Some neighborhoods are irretrievably broken, just blocks of vacant lots. But my old neighborhood in Chicago has seen quite a bit of gentrification because you can catch the subway nearby and be downtown in 10 minutes. My dad sold a commercial building with a small apartment in 1981 for 20-something thousand, when the ni=eighborhood had hit bottom. In the last decade it sold for 10 times that.

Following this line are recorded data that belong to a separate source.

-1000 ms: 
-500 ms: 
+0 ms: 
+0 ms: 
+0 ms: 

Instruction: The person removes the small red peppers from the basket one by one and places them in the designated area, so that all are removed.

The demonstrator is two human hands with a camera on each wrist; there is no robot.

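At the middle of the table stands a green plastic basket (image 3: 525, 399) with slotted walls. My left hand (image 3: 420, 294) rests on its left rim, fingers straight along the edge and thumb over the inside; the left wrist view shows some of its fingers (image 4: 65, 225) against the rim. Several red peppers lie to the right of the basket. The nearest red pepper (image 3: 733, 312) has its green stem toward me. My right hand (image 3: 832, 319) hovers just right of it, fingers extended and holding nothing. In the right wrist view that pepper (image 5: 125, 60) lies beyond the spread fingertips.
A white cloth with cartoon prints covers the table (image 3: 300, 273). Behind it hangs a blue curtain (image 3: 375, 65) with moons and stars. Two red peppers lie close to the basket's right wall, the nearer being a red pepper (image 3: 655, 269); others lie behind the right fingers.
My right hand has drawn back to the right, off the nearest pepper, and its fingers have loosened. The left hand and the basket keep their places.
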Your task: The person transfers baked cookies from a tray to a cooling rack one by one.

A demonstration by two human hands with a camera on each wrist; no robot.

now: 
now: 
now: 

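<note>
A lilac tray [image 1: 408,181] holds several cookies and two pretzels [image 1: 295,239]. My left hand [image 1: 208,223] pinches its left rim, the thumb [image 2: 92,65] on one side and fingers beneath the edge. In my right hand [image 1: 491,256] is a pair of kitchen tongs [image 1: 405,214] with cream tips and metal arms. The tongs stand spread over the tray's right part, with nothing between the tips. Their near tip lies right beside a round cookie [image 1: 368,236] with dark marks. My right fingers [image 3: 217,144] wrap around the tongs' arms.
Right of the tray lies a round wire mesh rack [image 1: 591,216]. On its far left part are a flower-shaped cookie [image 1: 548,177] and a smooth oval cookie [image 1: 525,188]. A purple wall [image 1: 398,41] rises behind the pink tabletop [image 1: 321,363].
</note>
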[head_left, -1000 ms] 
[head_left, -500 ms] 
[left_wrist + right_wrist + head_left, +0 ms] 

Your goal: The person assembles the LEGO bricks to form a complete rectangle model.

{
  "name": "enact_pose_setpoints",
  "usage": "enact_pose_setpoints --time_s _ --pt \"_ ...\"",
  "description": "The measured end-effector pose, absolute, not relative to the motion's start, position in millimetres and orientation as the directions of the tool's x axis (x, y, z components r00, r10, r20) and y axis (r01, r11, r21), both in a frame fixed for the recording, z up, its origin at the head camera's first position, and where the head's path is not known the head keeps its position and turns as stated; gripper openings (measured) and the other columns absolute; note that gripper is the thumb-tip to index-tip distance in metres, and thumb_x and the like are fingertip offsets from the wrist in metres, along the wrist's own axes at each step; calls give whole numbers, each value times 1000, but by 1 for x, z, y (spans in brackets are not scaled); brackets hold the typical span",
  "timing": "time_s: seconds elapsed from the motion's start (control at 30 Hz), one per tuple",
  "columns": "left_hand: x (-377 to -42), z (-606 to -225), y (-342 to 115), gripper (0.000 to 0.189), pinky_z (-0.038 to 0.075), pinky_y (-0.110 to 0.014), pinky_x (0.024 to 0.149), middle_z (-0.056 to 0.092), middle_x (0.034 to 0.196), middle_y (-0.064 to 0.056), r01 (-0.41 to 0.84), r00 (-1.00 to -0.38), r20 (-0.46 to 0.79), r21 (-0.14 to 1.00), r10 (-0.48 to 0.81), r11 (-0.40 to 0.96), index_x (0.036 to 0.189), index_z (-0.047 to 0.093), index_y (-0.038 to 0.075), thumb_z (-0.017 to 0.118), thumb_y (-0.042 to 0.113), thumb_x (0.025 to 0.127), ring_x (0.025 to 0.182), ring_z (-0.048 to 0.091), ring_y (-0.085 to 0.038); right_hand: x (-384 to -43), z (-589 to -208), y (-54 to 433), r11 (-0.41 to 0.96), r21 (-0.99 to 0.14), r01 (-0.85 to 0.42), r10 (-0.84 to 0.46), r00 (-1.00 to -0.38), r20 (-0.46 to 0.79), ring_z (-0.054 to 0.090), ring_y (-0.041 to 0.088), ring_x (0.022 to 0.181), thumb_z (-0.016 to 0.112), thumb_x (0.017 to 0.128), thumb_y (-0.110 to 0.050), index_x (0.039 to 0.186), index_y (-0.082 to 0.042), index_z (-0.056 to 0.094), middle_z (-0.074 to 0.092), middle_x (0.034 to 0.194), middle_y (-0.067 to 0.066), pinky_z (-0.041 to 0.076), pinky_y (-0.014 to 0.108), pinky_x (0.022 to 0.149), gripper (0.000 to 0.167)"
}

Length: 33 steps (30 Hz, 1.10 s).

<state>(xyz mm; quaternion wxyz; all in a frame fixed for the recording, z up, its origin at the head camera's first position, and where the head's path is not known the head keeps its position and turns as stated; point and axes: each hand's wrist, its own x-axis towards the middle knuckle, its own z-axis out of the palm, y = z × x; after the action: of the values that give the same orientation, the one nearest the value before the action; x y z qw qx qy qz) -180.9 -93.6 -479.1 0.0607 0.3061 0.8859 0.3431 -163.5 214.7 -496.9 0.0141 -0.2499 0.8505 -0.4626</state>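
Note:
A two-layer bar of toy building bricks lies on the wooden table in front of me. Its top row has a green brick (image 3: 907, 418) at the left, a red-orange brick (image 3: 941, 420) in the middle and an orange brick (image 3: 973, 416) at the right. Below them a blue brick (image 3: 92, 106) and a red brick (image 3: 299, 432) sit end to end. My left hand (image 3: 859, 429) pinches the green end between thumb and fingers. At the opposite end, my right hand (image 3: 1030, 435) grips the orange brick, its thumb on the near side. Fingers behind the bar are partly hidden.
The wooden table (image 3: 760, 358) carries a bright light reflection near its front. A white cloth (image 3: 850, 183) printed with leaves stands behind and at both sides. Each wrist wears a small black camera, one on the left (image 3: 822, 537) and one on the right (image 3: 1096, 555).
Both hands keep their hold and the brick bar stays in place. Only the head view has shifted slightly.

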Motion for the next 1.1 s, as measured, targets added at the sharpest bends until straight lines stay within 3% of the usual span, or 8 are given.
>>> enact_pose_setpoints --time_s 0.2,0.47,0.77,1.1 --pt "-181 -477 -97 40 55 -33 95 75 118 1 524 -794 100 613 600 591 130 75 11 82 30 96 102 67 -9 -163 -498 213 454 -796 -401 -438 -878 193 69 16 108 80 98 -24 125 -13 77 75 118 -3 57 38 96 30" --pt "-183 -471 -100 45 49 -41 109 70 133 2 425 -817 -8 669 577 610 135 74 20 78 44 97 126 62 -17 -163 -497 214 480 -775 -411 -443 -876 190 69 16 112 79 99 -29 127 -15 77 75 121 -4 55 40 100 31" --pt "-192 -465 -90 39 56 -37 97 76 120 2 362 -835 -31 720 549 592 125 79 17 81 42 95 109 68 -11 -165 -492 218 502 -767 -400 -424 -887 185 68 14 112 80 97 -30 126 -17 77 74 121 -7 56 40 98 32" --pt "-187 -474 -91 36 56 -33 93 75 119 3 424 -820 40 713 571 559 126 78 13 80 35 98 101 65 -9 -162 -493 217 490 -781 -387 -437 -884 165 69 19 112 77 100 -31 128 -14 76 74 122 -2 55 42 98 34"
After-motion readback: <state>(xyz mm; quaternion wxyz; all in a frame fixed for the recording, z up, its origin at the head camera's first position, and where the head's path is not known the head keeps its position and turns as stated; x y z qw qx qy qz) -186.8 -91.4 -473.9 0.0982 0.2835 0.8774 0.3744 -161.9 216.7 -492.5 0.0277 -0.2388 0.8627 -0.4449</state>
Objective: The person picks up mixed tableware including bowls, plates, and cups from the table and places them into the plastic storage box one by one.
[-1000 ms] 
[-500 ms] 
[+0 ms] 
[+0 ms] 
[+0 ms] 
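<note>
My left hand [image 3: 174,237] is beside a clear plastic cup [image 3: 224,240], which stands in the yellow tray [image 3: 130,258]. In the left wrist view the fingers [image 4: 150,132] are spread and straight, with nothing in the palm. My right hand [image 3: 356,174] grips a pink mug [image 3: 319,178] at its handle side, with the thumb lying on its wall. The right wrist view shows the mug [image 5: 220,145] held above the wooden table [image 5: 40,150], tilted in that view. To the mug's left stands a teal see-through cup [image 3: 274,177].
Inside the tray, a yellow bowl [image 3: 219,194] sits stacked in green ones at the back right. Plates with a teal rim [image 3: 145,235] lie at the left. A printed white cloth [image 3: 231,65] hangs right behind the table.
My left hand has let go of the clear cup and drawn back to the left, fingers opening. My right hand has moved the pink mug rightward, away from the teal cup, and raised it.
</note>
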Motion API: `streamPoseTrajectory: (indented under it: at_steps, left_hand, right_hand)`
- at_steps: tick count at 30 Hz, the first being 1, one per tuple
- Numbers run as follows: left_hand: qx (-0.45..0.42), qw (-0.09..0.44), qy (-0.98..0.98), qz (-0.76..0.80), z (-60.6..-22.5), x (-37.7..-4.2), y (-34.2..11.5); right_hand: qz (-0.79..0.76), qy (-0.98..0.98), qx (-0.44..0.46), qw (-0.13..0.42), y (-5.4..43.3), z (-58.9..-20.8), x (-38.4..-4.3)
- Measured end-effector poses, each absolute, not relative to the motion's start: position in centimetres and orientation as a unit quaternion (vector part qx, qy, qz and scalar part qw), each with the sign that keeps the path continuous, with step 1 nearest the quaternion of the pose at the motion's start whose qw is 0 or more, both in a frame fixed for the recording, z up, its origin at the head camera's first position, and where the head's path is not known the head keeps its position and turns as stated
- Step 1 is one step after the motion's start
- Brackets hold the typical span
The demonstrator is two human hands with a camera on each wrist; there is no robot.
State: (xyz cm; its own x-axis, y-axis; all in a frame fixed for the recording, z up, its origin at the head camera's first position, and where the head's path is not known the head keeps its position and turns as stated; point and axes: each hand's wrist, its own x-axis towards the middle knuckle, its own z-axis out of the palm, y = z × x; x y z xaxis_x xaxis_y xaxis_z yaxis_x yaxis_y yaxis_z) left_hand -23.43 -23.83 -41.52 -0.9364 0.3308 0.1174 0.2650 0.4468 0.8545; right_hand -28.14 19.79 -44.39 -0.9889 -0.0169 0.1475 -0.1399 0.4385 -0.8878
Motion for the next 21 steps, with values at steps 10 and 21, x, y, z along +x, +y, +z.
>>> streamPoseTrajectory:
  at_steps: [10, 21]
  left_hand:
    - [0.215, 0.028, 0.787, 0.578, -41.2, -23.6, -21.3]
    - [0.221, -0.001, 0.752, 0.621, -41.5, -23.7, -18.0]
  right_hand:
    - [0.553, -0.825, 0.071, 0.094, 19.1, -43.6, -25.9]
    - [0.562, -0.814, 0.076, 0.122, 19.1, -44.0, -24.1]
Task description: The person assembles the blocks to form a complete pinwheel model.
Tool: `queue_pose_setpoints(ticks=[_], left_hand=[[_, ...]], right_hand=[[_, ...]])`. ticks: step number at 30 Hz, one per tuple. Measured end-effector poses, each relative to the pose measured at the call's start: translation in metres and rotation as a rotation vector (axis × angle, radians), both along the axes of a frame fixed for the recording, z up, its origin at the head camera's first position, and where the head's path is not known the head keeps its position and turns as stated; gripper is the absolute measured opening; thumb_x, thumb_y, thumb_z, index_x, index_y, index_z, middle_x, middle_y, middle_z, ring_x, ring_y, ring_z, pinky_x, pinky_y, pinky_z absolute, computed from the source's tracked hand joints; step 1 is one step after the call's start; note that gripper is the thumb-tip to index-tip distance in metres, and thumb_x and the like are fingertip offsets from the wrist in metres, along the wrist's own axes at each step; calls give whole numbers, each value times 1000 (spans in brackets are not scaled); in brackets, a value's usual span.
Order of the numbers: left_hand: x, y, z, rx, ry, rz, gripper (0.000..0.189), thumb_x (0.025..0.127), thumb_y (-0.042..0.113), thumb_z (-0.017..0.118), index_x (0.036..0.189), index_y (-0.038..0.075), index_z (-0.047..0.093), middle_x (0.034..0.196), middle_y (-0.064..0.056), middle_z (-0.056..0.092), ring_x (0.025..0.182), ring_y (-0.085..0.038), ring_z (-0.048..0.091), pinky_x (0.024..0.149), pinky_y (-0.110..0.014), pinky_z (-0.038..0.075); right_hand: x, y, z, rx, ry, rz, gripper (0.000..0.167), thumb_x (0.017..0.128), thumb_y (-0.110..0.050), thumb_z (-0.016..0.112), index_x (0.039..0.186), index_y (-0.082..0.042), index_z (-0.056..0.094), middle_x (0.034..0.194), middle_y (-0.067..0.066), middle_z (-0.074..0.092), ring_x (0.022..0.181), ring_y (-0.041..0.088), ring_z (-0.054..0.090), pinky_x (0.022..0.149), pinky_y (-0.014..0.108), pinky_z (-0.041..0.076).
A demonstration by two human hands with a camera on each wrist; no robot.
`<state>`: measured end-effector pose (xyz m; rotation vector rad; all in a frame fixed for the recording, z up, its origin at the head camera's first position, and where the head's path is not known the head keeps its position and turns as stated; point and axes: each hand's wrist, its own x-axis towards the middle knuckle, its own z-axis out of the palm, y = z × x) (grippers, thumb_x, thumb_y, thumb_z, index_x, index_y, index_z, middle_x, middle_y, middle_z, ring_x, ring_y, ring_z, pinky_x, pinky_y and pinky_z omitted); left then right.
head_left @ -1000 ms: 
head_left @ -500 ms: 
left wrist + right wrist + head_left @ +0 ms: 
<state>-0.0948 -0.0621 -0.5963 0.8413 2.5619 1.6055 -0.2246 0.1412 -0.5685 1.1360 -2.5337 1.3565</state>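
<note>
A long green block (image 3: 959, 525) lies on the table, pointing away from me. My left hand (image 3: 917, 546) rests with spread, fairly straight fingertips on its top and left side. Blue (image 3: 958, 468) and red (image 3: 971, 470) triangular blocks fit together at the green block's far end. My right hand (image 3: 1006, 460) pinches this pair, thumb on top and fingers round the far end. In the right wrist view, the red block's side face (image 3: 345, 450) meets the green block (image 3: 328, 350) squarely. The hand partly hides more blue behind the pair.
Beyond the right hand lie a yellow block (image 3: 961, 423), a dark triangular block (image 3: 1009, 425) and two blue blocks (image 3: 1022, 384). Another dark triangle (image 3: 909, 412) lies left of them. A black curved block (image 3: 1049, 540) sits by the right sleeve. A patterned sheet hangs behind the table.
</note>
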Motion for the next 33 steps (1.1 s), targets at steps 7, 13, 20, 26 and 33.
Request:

Meanwhile, 60 years in some of the burbs are looking pretty rough. If you want to see some scary hoods...
 
Things must be different in Texas. In Chicago and Milwaukee I remember Sears stores at Milwaukee Ave. and Cicero in Chicago and at Fond du Lac and North in Milwaukee. In their best days these were blue-collar middle-class neighborhoods in the central city. There was no Sears on the Magnificant Mile, for sure. Nobody on the Gold Coast would have been caught dead at Sears.

Sears tower. Also, I just found a cool history article on Sears Chicago history.
 
Stephanie Pomboy (economist and analyst) said recently that retail sales, when adjusted for inflation, are negative for the last 3 years and getting worse. Makes sense, given latest retail sales growth was 1.44% but core inflation is 3.2%, so that would be real decline of 1.76%.

Likely explains some of it.
And that's most likely using the government's inflation figures. If you used real world inflation numbers, adjusting for inflation it would be ore negative.